Between 1998 and 2003 there were more than 31 meetings of the Health Information Forum in London. The network diagram below shows how those meetings were "linked" by having overlapping groups of participants (thicker lines = greater overlaps). The earlier meetings (HIF2-HIF18) attracted a strongly overlapping set of participants, but the more recent meetings have attracted a newer group not previously attracted to HIF meetings. Was this developed planned or not? In retrospect, was it desirable or not, and should it be continued? Then there is the question of how significant these overlaps were. Did they results in more and stronger linkages between individual participants who co-attended, or not?

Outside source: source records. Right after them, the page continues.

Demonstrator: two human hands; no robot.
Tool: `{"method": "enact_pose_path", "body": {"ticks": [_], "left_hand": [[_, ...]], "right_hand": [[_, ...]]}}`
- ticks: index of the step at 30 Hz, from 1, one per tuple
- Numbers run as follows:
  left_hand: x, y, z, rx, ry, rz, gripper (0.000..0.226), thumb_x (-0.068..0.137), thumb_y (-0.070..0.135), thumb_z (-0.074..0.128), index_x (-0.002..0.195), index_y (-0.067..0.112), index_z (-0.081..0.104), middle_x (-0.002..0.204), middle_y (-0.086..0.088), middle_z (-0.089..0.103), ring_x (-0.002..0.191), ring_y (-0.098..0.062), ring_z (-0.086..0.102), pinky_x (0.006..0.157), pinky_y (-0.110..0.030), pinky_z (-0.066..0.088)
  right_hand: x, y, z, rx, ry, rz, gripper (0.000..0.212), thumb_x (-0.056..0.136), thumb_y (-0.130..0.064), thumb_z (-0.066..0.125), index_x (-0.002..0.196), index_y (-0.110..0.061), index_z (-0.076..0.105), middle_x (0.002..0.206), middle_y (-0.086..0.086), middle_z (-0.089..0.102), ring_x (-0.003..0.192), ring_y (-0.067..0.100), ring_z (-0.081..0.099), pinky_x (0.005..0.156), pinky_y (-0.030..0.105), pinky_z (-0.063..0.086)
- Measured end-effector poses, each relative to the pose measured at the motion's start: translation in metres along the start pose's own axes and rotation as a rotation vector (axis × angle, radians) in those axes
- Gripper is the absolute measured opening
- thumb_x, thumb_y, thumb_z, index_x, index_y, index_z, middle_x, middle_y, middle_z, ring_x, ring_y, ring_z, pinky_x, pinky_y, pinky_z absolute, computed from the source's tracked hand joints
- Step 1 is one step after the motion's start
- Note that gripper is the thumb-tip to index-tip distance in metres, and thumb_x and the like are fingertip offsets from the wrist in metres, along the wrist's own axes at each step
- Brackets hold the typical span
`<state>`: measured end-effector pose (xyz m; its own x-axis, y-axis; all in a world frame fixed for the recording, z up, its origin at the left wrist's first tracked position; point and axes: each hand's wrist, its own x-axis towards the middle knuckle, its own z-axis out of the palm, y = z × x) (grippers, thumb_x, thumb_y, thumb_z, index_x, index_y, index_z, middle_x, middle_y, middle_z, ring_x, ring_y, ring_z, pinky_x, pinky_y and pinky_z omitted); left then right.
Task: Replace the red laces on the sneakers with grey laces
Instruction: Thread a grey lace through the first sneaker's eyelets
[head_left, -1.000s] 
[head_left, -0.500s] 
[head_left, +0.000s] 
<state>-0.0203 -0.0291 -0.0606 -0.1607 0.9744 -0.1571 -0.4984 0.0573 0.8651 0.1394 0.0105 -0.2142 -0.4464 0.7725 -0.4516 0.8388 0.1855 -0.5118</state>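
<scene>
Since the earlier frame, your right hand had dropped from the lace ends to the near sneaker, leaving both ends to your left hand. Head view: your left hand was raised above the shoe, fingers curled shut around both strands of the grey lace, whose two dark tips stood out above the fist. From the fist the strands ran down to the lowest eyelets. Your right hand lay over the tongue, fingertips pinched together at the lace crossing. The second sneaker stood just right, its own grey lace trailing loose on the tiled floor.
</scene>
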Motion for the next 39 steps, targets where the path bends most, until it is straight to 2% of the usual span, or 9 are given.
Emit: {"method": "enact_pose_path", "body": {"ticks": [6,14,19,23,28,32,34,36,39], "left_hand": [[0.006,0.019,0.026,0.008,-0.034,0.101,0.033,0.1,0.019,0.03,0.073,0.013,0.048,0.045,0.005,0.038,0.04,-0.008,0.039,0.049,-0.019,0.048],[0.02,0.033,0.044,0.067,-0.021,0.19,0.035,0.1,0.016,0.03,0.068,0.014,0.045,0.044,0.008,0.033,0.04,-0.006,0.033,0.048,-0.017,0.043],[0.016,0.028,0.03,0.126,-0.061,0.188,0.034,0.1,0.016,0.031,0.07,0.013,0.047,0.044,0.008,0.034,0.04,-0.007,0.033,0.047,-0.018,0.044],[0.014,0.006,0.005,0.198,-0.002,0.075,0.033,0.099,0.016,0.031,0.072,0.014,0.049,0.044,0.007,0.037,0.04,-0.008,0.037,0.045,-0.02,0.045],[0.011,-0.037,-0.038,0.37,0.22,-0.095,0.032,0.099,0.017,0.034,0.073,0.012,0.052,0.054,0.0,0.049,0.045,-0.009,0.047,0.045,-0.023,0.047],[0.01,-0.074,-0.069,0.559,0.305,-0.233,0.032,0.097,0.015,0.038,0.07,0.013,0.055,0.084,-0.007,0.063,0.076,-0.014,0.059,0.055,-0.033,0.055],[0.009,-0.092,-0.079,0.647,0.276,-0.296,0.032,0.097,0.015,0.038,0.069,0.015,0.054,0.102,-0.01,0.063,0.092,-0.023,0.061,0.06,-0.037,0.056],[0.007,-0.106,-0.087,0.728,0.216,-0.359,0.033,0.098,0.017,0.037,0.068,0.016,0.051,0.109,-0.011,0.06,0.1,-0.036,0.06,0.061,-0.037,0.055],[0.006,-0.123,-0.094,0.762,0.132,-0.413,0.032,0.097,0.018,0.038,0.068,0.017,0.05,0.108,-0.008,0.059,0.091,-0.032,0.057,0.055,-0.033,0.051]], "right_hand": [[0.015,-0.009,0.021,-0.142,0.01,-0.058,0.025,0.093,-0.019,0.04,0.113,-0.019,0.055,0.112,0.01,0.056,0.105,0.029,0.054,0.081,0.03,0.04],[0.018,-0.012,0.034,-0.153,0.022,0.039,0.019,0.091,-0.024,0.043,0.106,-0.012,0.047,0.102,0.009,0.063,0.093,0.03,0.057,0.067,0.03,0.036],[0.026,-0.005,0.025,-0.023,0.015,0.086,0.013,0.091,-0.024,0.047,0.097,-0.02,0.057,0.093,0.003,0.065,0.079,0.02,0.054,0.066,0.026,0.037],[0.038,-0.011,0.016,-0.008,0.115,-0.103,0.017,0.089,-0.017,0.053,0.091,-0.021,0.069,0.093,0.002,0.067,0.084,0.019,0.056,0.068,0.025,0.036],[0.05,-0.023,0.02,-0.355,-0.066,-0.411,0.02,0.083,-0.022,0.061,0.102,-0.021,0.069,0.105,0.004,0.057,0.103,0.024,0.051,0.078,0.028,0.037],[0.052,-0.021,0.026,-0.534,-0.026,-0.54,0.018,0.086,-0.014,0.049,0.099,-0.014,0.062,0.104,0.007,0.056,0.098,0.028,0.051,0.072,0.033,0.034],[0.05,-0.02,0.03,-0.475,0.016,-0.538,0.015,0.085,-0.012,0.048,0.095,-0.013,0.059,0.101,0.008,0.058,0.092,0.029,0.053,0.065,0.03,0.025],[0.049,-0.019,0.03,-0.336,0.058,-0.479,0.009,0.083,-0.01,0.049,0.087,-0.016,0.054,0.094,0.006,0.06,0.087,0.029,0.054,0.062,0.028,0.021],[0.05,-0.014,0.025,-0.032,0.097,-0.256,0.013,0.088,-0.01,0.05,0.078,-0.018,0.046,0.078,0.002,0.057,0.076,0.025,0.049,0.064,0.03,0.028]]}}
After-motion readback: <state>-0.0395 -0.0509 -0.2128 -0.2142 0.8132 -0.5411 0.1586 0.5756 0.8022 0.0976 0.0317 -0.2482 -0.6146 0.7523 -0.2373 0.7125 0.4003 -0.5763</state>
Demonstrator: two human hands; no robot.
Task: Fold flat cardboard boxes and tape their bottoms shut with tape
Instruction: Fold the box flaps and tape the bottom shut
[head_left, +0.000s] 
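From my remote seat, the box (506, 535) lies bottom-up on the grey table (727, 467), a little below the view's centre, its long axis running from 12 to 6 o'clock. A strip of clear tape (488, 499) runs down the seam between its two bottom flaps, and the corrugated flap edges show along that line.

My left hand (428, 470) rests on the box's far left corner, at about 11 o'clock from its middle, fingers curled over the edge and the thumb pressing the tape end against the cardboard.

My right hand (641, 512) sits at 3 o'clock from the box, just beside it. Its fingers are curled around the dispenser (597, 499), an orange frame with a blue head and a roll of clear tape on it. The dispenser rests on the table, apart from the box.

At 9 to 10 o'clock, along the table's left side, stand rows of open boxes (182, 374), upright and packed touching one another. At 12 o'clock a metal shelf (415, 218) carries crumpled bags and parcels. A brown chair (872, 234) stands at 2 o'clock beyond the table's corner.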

Meeting participation can also be analysed in terms of types of participants that co-attend. Such as the countries and organisations they represent. As above, the network structures that are shown can be analysed in terms of their desirability. Organisations' co-participation may be more important  than country co-participation in that the significance of any linkages that did eventuate and then persisted would be easier to assess. The same data on participation in the HIF meetings was used to generate the network diagram below. Again, thickness of links signifies the degree of overlap, arising form co-participation of members from these types of organisations.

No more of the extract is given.